A California judge declared the state’s strong teacher-tenure laws unconstitutional in a rebuke that promises to spur similar challenges around the country.
The student plaintiffs in the lawsuit against the state and two teachers unions successfully argued that statutes protecting teacher tenure, dismissal procedures and “last-in, first-out” layoff policies serve more often to keep ineffective instructors in the schools—hurting students’ chances to succeed.
In Tuesday’s decision in Vergara v. California, Los Angeles County Superior Court Judge Rolf M. Treu cited the Supreme Court’s 1954 Brown v. Board of Education “separate but equal” ruling, writing that the laws in this case “impose a real and appreciable impact on the students’ fundamental right to equality of education.”
Let’s stipulate that getting rid of teacher tenure is a good thing for students, especially poor and minority kids who are most dependent on getting a quality education from the public schools. School reform advocate and former Florida governor Jeb Bush released a statement emphasizing the commitment to quality education for all students and quoting the court’s finding that there is “no dispute that there are a significant number of grossly ineffective teachers currently active in California classrooms” and that “both students and teachers are unfairly, unnecessarily, and for no legally cognizable reason (let alone a compelling one), disadvantaged” by tenure rules.
It is hard not to take delight in the outcome, but is this good judging and appropriate legal reasoning? John Yoo of the University of California-Berkeley Law School tells me via e-mail:
Vergara v. California is a great result achieved in the worst way. California public schools have done a terrible job providing education to the poorest minority students in the inner cities; it is imperative that innovation be introduced into the system. California’s antiquated rules about teacher tenure and seniority have stood in the way of meaningful reform. Everyone concerned about shaking up the educational bureaucracy to return focus on teaching students — rather than protecting teachers rights — should support the judge’s good intentions.
But whether teachers should have tenure, how they are fired, and what their employee rights are, should be a decision for the elected representatives of the people of California, not for judges. The theory of this decision is that these policies violate the constitutional rights of students because they produce an inferior education, the courts could decide to take over the California public school system and make every decision from employees to funding to buildings to curriculum. They could arguably decide how much of the California state budget should go to education rather than police, fire, or roads. These are essential decisions for a democracy to make.
There are nevertheless some mitigating factors.

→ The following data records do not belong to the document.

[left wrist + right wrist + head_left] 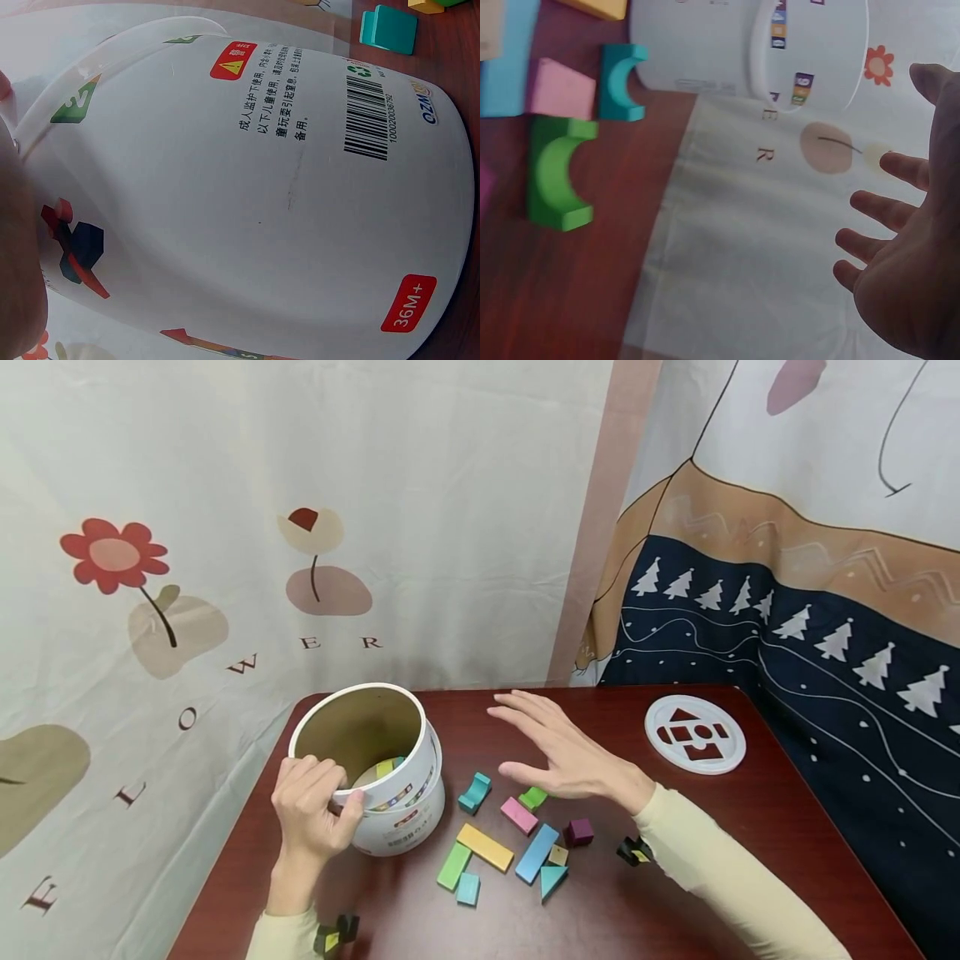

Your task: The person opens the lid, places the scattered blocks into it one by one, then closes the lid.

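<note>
At the left of the table stands a white bucket (405,831) with printed labels and a handle strap; several blocks lie inside it. My left hand (311,797) grips its near rim, fingers over the edge and thumb along the outside. The left wrist view is filled by the bucket's wall (217,180). My right hand (558,747) is held in the air right of the bucket, fingers stretched out and nothing in it. Beneath it are a green arch block (559,172), a pink block (519,815) and a teal arch block (475,792).
Nearer on the dark red table (637,918) lie a yellow block (486,847), a green block (454,867), a blue block (537,853), a purple cube (579,832) and a teal triangle (553,881). A white lid (657,739) with shaped holes lies at the back right. Printed curtains hang behind.
</note>
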A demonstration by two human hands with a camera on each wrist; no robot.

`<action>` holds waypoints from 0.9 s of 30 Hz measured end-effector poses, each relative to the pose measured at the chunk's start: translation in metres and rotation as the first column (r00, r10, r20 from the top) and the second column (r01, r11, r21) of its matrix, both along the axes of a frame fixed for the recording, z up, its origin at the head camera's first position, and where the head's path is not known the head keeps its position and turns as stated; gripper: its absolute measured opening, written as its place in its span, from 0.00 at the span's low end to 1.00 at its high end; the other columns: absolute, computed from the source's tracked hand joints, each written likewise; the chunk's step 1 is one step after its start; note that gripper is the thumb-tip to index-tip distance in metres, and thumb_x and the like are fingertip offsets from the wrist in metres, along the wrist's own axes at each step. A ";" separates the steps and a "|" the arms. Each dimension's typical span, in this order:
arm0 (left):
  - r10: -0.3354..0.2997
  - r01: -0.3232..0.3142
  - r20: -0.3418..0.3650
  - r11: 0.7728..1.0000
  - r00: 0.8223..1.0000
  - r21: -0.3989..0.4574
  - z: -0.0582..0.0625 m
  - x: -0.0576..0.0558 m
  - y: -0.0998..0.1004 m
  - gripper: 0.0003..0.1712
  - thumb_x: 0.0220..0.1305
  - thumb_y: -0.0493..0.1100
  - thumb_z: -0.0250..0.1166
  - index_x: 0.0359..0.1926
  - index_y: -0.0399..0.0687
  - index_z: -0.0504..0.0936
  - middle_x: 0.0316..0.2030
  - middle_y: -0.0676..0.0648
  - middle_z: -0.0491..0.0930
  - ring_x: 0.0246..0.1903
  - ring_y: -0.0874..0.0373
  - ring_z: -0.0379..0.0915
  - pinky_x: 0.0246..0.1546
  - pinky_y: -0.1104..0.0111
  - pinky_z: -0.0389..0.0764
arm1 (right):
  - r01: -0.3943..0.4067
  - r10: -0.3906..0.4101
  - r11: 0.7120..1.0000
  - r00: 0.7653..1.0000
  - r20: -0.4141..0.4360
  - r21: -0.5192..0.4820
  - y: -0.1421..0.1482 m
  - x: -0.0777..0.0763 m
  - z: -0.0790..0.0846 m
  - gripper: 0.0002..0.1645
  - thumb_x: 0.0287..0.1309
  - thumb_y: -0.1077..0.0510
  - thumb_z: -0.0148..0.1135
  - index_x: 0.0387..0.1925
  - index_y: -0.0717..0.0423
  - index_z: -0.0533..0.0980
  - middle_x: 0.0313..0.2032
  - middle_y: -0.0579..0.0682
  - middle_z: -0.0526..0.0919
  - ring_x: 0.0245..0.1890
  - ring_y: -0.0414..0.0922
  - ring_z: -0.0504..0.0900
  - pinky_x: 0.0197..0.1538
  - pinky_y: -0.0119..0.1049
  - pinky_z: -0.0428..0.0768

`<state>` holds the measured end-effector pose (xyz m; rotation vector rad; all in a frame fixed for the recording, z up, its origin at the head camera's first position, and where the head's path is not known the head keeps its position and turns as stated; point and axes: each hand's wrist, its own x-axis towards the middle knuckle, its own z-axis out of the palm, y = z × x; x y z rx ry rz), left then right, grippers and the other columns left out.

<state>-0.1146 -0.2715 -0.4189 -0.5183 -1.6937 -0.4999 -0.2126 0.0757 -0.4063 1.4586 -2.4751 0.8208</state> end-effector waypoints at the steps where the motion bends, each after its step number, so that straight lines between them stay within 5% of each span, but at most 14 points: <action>1: 0.000 0.000 0.000 1.000 1.000 0.000 0.000 0.000 0.000 0.18 0.45 0.49 0.53 0.10 0.47 0.59 0.10 0.54 0.52 0.14 0.57 0.43 0.22 0.58 0.53 | 0.003 -0.003 1.000 1.000 0.010 -0.001 0.005 0.002 -0.003 0.47 0.63 0.35 0.59 0.79 0.40 0.59 0.78 0.40 0.53 0.77 0.47 0.47 0.73 0.59 0.53; 13: 0.000 0.000 -0.013 1.000 1.000 -0.002 0.000 0.000 0.000 0.20 0.48 0.50 0.53 0.10 0.47 0.59 0.10 0.53 0.52 0.14 0.57 0.44 0.21 0.57 0.52 | 0.074 -0.078 0.996 0.994 0.078 0.052 0.059 0.024 -0.035 0.48 0.61 0.34 0.63 0.79 0.39 0.59 0.78 0.44 0.56 0.77 0.53 0.49 0.70 0.64 0.55; 27: -0.001 0.001 -0.010 1.000 1.000 -0.001 -0.001 0.000 0.000 0.19 0.47 0.50 0.53 0.10 0.47 0.59 0.10 0.54 0.52 0.14 0.57 0.44 0.22 0.57 0.53 | 0.099 -0.109 0.991 0.986 0.127 0.086 0.090 0.044 -0.074 0.50 0.58 0.30 0.64 0.78 0.36 0.61 0.77 0.45 0.58 0.75 0.50 0.53 0.69 0.63 0.58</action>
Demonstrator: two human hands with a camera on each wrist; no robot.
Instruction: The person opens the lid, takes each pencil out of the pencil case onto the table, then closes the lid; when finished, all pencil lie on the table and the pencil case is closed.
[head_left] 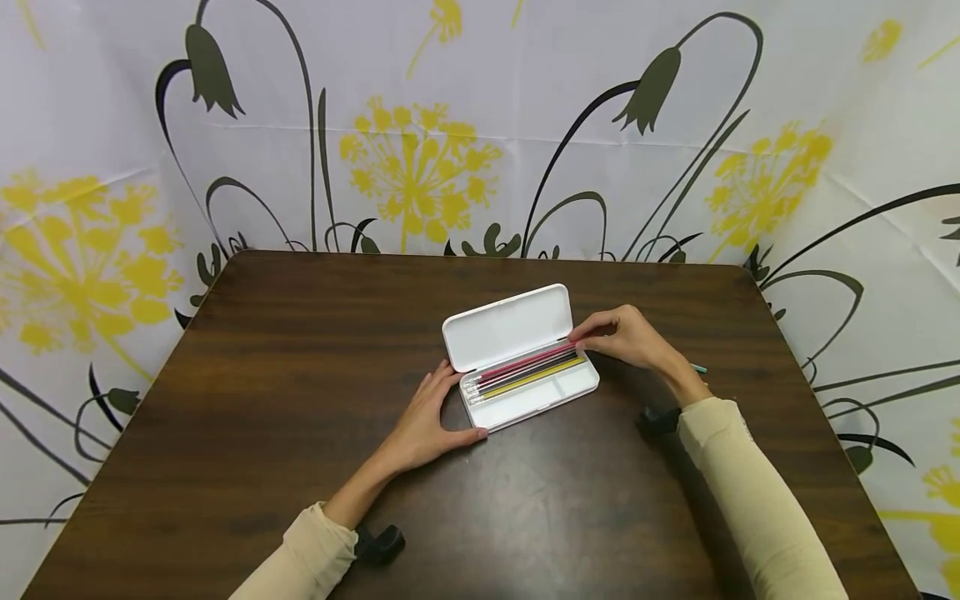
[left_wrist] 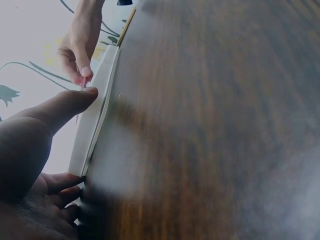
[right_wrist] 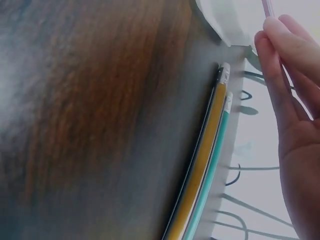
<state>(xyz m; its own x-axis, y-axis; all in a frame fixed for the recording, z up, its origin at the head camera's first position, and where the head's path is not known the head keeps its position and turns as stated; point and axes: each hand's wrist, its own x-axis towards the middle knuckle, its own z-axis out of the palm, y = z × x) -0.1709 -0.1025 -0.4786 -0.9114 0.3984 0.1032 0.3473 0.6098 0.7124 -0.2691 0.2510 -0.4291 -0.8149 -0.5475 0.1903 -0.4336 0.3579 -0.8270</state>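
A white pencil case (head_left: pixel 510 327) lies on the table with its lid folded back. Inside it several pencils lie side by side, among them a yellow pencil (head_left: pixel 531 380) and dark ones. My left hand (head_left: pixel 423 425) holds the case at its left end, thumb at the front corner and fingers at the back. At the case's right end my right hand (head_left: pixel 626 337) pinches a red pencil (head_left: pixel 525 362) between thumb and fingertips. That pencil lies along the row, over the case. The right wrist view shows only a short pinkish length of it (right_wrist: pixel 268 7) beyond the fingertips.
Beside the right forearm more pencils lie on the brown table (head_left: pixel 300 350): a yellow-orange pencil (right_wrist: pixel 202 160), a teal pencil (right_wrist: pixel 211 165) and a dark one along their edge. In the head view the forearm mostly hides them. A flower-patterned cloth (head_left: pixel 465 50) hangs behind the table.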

Yoo observes that “judges in California are elected, and so the people could remove this judge if they disagree, though that would take years and would not reverse the decision.” He also points out that prior California decisions “crossed this Rubicon years ago. . . . [when] the California Supreme Court used this logic to find that funding of schools had to be equal throughout the state and essentially eliminated local tax support for local schools.” If there is judicial overreach here, it happened some time ago.
Nevertheless, conservatives should not be shy about pointing to the court’s findings of fact and conclusions that the teachers’ unions are protecting rotten teachers at the expense of the most vulnerable kids. Endemic teacher incompetence is a disgrace, a result of mostly Democratic politicians’ dependence on Big Labor money. On the state level, school reformers should continue to push to rid the system of anti-educational tenure laws and to provide school choice for kids to escape cruddy schools. On the federal level, the most effective use of taxpayer dollars would be to convert the Education Department into a dispenser of vouchers for under-served students and to act as a clearinghouse for education research and innovation. We know what bad teachers look like, but cultivating good ones and using their best practices to expand good teaching techniques are worthy endeavors.
So as a believer in judicial restraint, I have to rap the judge’s knuckles. But his decision, even if overturned on appeal, should be a wake-up call for schools, politicians and parents.